Мы с Эдвардом, конечно, тоже явились на мероприятие и заняли свои места. Эд, с ранних лет привыкший таскаться по концертам классической музыки, вел себя чинно и прилично — сидел в кресле, выпрямив спину и с подобающим случаю серьезным и вдумчивым выражением уставившись на огороженную площадку — корабельную сцену. Я же, чье детство прошло явно не в консерватории, ерзала на стуле и глазела по сторонам.

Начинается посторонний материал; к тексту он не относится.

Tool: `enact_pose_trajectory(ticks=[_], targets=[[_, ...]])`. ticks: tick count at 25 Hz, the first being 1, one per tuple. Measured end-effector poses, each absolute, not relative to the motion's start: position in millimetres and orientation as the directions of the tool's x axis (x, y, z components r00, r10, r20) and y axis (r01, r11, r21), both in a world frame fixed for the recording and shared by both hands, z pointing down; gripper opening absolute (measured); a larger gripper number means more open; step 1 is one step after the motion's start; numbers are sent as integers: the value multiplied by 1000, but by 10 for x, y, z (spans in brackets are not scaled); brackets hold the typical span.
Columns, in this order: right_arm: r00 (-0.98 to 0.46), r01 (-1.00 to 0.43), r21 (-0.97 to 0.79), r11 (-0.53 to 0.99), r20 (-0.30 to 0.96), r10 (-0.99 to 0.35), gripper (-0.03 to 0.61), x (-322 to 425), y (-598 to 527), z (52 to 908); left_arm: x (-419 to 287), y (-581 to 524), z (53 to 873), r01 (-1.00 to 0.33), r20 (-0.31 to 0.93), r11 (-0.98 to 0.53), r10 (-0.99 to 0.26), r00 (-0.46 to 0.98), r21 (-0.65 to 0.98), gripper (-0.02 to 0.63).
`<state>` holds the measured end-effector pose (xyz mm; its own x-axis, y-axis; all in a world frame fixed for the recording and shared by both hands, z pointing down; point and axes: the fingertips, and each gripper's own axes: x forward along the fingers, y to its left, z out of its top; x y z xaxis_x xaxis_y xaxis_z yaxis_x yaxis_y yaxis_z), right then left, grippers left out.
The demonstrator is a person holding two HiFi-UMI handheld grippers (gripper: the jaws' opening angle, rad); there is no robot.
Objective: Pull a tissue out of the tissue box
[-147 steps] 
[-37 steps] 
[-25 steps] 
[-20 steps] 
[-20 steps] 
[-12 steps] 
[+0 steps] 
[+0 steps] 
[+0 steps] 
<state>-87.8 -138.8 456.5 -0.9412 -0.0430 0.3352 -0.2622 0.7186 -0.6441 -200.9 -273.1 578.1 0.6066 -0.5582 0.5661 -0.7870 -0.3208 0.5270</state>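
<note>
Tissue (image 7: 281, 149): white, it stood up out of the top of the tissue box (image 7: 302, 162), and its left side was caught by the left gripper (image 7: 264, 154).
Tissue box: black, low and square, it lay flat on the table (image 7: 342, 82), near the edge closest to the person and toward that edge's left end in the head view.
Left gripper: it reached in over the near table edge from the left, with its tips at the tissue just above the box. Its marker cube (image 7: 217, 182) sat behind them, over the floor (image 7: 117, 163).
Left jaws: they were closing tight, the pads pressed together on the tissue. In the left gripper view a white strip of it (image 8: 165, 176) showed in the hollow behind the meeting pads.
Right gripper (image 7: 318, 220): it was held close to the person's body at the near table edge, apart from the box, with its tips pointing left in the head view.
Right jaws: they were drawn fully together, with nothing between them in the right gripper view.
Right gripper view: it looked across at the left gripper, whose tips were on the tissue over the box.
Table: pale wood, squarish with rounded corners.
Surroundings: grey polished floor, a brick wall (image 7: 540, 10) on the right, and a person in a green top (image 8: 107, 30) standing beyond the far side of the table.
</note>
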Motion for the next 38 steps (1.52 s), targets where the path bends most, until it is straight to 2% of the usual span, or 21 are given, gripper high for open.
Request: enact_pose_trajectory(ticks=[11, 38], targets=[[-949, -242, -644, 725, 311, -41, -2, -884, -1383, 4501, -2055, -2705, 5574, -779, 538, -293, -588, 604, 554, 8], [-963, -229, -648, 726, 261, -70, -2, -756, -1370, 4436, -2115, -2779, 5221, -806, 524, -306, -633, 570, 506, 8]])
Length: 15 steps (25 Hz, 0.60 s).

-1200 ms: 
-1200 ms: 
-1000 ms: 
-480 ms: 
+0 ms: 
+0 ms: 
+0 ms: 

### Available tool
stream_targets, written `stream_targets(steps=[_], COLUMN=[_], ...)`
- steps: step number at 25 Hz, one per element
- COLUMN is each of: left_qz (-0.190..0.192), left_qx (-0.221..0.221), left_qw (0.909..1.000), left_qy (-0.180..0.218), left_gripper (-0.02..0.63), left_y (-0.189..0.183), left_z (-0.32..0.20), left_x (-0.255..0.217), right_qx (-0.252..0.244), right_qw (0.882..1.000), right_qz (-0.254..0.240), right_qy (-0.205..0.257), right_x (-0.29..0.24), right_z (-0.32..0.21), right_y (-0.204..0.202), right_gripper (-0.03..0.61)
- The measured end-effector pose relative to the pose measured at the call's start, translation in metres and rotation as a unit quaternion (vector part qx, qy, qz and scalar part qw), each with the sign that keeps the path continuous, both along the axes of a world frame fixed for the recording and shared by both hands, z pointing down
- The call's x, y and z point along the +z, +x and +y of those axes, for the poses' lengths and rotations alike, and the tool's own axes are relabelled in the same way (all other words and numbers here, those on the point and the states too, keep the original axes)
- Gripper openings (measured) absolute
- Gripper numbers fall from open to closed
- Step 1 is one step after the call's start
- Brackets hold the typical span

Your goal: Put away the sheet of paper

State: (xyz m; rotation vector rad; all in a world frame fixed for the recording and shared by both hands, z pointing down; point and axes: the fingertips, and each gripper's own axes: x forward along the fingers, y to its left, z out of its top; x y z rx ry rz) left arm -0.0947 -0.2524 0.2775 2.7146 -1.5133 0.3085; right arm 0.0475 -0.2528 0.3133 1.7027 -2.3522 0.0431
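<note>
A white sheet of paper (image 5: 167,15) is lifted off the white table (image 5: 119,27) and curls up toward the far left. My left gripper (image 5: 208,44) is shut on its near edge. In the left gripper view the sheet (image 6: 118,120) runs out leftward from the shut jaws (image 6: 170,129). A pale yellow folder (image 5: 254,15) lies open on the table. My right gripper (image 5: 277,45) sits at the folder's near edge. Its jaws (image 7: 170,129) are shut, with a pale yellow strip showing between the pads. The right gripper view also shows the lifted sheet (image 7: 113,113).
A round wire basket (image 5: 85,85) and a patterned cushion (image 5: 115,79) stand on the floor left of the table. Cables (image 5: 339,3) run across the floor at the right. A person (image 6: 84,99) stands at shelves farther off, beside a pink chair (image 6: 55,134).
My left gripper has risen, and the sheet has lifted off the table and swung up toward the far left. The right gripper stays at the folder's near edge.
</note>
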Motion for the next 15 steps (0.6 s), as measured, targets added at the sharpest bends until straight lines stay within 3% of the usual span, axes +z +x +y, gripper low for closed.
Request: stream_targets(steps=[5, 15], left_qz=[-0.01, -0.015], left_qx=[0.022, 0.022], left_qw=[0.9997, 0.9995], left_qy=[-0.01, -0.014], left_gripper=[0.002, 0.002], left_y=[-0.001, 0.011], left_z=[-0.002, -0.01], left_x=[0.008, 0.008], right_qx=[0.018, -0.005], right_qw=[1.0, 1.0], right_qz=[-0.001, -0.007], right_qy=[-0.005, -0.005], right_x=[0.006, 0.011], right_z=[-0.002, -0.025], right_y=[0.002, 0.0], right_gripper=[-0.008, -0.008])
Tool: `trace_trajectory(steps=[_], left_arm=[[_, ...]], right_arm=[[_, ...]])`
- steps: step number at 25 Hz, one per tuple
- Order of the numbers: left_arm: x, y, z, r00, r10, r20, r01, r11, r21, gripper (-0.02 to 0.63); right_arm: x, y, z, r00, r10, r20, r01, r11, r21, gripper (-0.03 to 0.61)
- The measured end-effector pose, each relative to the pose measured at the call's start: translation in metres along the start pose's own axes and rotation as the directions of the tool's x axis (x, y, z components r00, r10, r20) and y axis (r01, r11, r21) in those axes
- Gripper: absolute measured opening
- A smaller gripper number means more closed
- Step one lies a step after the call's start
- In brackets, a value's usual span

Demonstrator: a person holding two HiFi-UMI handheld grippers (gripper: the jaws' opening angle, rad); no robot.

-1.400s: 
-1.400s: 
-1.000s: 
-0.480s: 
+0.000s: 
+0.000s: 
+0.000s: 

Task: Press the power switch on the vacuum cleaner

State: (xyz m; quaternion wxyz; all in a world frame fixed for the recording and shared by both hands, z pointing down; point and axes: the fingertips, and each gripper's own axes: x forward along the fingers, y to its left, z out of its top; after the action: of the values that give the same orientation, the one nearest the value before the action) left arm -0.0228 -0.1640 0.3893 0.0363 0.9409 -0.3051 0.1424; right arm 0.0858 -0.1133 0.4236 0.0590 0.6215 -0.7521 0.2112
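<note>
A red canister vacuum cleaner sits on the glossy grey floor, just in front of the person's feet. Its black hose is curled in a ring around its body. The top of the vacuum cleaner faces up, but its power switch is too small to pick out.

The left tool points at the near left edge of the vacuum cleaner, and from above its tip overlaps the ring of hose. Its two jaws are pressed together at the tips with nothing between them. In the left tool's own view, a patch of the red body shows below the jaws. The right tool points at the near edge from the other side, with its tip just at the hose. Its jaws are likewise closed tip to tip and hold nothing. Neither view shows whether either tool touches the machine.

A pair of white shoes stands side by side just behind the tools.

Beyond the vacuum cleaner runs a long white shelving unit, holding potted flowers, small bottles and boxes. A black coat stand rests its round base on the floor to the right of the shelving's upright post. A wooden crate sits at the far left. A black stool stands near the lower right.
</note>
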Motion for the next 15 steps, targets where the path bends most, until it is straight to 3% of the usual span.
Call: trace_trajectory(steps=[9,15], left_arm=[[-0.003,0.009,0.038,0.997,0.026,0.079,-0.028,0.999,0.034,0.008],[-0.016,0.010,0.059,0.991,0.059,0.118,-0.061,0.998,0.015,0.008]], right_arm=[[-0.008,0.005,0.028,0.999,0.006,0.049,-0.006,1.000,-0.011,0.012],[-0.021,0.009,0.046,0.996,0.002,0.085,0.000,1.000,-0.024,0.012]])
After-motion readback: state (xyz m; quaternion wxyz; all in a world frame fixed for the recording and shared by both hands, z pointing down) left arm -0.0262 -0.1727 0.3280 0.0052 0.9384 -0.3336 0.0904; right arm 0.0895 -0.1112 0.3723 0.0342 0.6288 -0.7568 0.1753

Счастливо воссоединившаяся чета Баренцевых помещалась в плетеных креслах. Нина ради торжественного случая начесала на голове пегую «бабетту», краснорожий политик надувал щеки и вращал глазами, желая, вероятно, выглядеть более интеллигентно. Дамы Тихорецкие, облачившиеся в серебристые вечерние туалеты, поводили тощими шеями и переругивались вполголоса. По счастью, нигде не видно было моего пылкого ухажера Черкасова, и я вздохнула с облегчением — хотя не верилось, что он так вот просто проглотил грубость и слился с горизонта.
На площадке появился блестящий глянцевым пробором конферансье и затянул свою привычную песню о том, как он рад видеть всех нас на борту комфортабельнейшего, новейшего, мощнейшего и прочие бла-бла-бла. Зрители возили ногами и перешептывались. Наконец поток его красноречия иссяк, и он объявил, томно закатив глаза:
— Для вас поет Стефания Каталано, — и обессиленно уронил голову.
Где-то зазвенел невидимый оркестр (Голубчик не пожалел денег на техническое оснащение корабля), заиграла щемящая мелодия, дымчатые шторы дрогнули и разъехались, открыв перед затихшим залом погруженную в полумрак корму. И вдруг луч пронзительно-белого света, вспыхнув, высветил мертвенно застывшую в глубине площадки женщину в очень простом, ниспадающем мягкими складками черном платье, высоко открывающем руки и грудь. Несколько секунд Стефания не двигалась — черный силуэт на белом фоне, склоненная голова, опущенные плечи. И вдруг ожила — в плавном лебедином жесте взлетели руки, медленно качнулся стан, она обернулась, и прожектор высветил бездонные, больные глаза, плачущие и сопереживающие, казалось, каждому несчастному и обездоленному в целом огромном мире.
И я невольно содрогнулась — неужели это Стефания, та самая надменная стерва, которую так ненавидела я в первые дни нашего знакомства? Капризная и избалованная прима, едва не лишившая жизни самого любимого человека на свете? Молодящаяся светская львица, вокруг которой не переводятся поклонники? Строгая и самодурственная мамаша единственного сына?
Все эти роли слетели с нее, как картонные маски, и откуда-то из глубины этих невиданных глаз глянула живая, чуткая и ранимая душа. Я сжала пальцы Эда. Он не ответил мне, как завороженный глядя на певицу. Могу поклясться, в эту секунду он не помнил о том, что перед ним мать, а видел то же, что и все остальные в зале: почти лишенное личностных черт — возраста, пола, национальности — воплощение вечного, бессмертного искусства.